Legislação Restritiva Adia Soluções Habitacionais
O setor imobiliário de Belo Horizonte e Nova Lima enfrenta uma situação preocupante, com a participação quase inexistente no programa Minha Casa, Minha Vida (MCMV), de acordo com o Sindicato da Indústria da Construção Civil de Minas Gerais (Sinduscon-MG). O MCMV é uma das principais iniciativas do governo federal para impulsionar a construção de habitações e, com um orçamento recorde previsto para 2026 de R$ 144,5 bilhões, a capital mineira corre o risco de ficar de fora dessa oportunidade significativa.
Em um total de 426,6 mil unidades habitacionais vendidas em todo o Brasil em 2025, mais de 196,8 mil, o que equivale a 46%, foram adquiridas através do programa habitacional do Ministério das Cidades. No entanto, em Minas Gerais, a participação do MCMV no mercado imobiliário é bem mais modesta, representando cerca de 30% das vendas, com apenas 6,6 mil das 21,5 mil unidades comercializadas no estado.
Dados Alarmantes para a Capital Mineira
As cifras são ainda mais alarmantes quando se observa a realidade da capital. Enquanto o MCMV responde por quase metade das vendas de imóveis novos no Brasil, em Belo Horizonte e Nova Lima, a participação do programa nas vendas despenca para apenas 5,65%. Em 2025, foram apenas 426 unidades vendidas através do MCMV em um total de mais de 7,5 mil transações.
A situação se repete nos lançamentos imobiliários: o MCMV foi responsável por 49% do total de lançamentos no país em 2025, mas essa participação caiu para aproximadamente 33% em Minas Gerais, e apenas 5,66% em Belo Horizonte e Nova Lima. Foram registrados apenas 403 lançamentos associados ao programa na capital, em um total de 7,1 mil.
A Legislação Urbana e Seus Efeitos
Para o Sinduscon, a participação reduzida do Minha Casa, Minha Vida é alarmante e reflete a realidade de um mercado regulado por legislações urbanas restritivas, como o atual Plano Diretor. Ieda Vasconcelos, economista do sindicato, enfatizou em uma coletiva de imprensa que a taxa de 5,65% é extremamente baixa para a demanda habitacional da região. “Enquanto o programa representa quase 50% das vendas no país e cerca de 31% em Minas, 5,65% é inaceitável.
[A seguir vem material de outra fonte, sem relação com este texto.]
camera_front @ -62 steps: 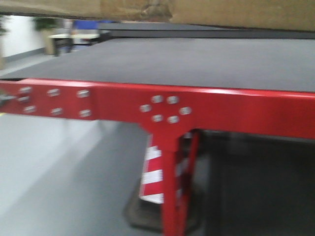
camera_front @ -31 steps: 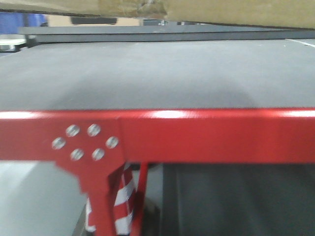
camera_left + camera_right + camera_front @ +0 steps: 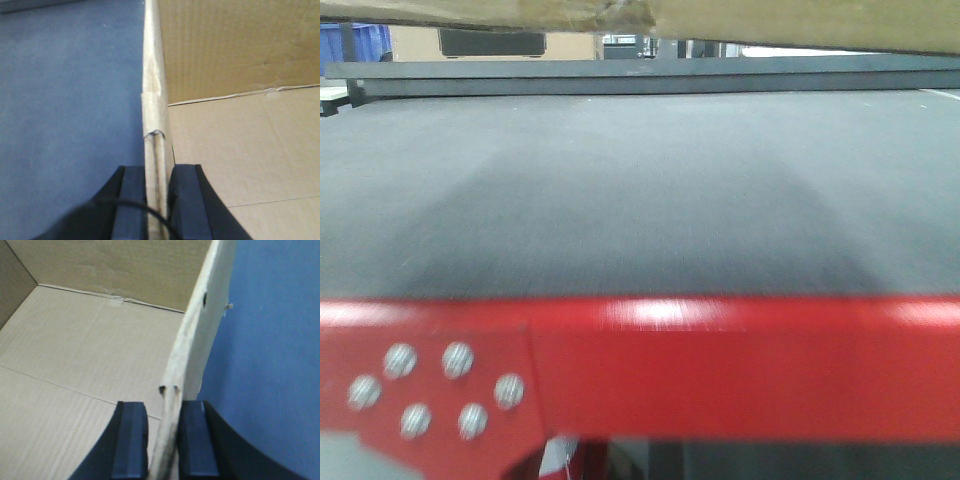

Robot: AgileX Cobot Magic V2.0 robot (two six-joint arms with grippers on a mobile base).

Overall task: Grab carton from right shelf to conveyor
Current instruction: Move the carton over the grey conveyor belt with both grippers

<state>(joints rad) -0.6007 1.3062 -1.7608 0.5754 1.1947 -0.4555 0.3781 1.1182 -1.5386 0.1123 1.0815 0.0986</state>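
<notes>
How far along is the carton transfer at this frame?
Done: the carton is picked up, with the left end effector and right end effector each shut on a side wall. In hand: it hangs over the conveyor, shadowing the belt. Left: lowering it and letting go.

The front view's top edge is cutting off the carton [image 3: 770, 20], leaving only its lower edge showing. The conveyor [image 3: 640, 200] is running out of frame on both sides, its red strip [image 3: 720, 365] looking blurred. The left gripper [image 3: 159, 200] and right gripper [image 3: 165, 440], each pinching a carton wall, are running off the bottom edges.
</notes>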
Isso é resultado direto da legislação que limita a construção de habitações populares”, argumentou.
Raphael Lafetá, presidente do Sinduscon, expressou seu descontentamento, afirmando que esses números trazem “um pouco de vergonha” à classe diante da realidade de um déficit habitacional que ultrapassa 400 mil moradias em Minas Gerais. O programa MCMV, que oferece unidades de padrão econômico, é visto como uma solução crucial para a crise habitacional no estado.
Queda Significativa nos Lançamentos de Padrão Econômico
A participação de unidades de padrão econômico nos lançamentos imobiliários em Belo Horizonte e Nova Lima, que era de cerca de 42%, começou a cair drasticamente a partir de 2021. Essa diminuição se deu em decorrência da aprovação do novo Plano Diretor de BH, que impôs restrições que culminaram na atual participação de pouco mais de 5%.
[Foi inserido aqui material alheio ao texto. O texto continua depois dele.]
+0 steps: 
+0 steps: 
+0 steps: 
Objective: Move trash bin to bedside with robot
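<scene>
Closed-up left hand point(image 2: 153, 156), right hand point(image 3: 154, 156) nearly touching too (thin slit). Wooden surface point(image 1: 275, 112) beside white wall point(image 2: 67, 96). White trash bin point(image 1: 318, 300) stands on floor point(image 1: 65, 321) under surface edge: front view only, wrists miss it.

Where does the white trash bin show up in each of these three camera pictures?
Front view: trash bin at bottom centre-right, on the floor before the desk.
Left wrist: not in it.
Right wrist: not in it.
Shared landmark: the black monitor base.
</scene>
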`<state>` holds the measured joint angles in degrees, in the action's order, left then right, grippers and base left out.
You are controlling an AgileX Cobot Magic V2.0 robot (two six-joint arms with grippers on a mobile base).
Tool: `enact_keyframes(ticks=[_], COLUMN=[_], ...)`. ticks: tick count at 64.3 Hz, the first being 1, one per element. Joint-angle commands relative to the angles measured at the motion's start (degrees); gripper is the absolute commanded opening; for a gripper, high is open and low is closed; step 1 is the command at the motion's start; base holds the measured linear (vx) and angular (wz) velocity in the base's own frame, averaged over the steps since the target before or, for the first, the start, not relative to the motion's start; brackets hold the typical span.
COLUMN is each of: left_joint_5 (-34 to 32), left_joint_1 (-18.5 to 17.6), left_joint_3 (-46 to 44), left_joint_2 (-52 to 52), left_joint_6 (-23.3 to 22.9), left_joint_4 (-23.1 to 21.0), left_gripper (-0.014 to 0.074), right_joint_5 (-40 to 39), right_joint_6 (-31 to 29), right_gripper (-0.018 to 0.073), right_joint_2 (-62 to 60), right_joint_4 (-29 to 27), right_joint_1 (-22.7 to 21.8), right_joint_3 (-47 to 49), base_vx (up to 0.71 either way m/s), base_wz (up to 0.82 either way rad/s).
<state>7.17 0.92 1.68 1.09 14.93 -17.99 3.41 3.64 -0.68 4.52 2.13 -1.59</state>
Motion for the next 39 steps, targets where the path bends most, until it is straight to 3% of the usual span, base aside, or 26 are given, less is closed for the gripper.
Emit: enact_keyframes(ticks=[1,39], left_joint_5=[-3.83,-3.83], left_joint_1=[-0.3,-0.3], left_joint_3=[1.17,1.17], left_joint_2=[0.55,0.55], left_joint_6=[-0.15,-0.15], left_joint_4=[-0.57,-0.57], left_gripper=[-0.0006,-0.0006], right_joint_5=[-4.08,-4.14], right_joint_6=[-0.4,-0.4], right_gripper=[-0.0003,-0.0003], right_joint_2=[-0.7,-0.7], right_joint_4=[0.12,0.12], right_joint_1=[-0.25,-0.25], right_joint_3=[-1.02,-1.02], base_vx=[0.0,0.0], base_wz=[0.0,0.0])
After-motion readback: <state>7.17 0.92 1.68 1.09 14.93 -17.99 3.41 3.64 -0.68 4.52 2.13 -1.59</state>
Na mesma linha, as vendas de imóveis de padrão econômico também apresentaram um desempenho insatisfatório, reforçando a ideia de que o baixo número de lançamentos impacta diretamente a comercialização de propriedades acessíveis.
Questões Sociais e Impactos Regionais
Entretanto, a economista Ieda Vasconcelos ressaltou que esses números modestos não indicam uma falta de demanda, mas sim uma escassez de oferta, gerada pela legislação que limita o desenvolvimento de imóveis de padrão econômico. “Belo Horizonte está expulsando trabalhadores que necessitam de moradia acessível para cidades vizinhas da região metropolitana”, lamentou.
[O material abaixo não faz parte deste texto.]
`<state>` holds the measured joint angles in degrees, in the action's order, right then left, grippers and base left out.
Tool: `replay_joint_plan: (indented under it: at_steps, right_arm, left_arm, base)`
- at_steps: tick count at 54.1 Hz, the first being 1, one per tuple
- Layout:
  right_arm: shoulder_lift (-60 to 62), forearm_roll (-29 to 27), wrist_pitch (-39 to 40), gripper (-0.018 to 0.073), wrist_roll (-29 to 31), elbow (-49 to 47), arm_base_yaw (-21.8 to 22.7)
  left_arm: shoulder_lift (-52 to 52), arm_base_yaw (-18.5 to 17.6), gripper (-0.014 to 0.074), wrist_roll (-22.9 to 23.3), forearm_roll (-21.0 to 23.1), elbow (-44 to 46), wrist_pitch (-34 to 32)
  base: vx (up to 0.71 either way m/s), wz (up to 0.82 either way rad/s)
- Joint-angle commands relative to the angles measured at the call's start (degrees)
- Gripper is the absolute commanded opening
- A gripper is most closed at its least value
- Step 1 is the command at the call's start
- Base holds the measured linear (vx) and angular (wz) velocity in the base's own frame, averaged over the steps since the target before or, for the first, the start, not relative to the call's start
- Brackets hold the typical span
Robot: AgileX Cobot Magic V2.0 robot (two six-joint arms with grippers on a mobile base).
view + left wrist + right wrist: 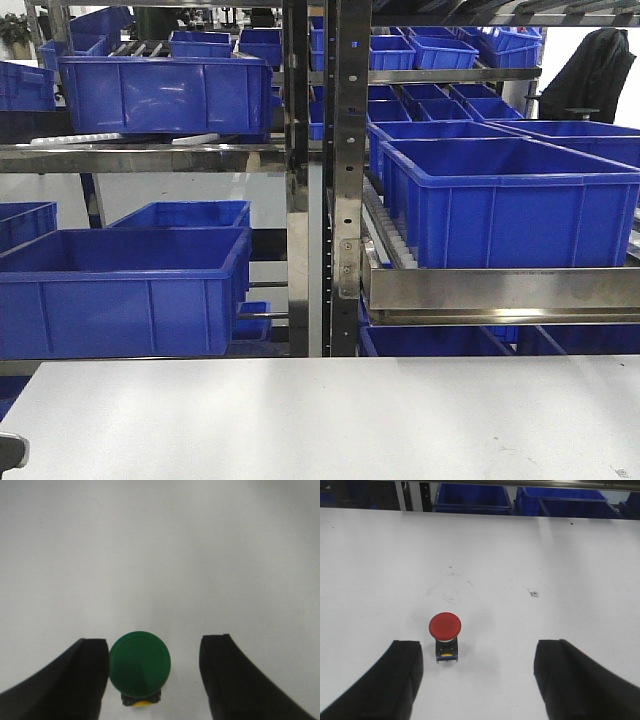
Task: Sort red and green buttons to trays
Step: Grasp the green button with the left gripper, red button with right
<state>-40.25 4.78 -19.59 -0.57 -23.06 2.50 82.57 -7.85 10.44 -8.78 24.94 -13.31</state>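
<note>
- The left gripper (155,642) stands spread wide over the white table (160,555), grasping nothing.
- The green button (140,661) sits upright between its two black fingers (75,680), off-centre. Its cap looks almost to touch the finger at the left of the wrist view, with a clear gap to the other.
- Under the cap, a dark base with a yellow spot peeks out.
- The right gripper (480,647) is likewise released, its fingers far apart.
- The red button (445,625) stands on the table just ahead of the fingertips, in line with the gap. It is near the finger at the left of that view and well apart from the other.
- Beyond the table, blue crates (510,200) sit on metal racks (345,150).
</note>
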Motion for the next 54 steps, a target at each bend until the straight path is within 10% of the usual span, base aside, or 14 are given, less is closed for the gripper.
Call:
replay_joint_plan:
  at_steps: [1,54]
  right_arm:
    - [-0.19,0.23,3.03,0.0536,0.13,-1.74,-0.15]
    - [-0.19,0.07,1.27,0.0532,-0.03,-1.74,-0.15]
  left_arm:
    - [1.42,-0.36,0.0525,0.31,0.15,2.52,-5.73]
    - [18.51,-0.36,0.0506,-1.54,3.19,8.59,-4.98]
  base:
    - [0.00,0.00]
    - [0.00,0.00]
Com o aumento do orçamento do FGTS para o programa Minha Casa, Minha Vida, Lafetá questionou qual será a participação de Minas Gerais na distribuição desses recursos, enfatizando que a baixa presença do MCMV no mercado imobiliário local não apenas prejudica o setor da construção civil, mas também gera repercussões sociais significativas.
Ao expulsar moradores de classes sociais mais baixas, Belo Horizonte acaba subutilizando seus equipamentos públicos, como escolas, que enfrentam uma diminuição no número de alunos em diversos bairros. “Para que a economia funcione, é essencial que a maioria, que não pertence à classe alta, esteja ativa, consumindo e contribuindo para o desenvolvimento social. Habitação digna é um elemento fundamental que influencia diretamente áreas como educação, saúde e segurança”, concluiu Lafetá.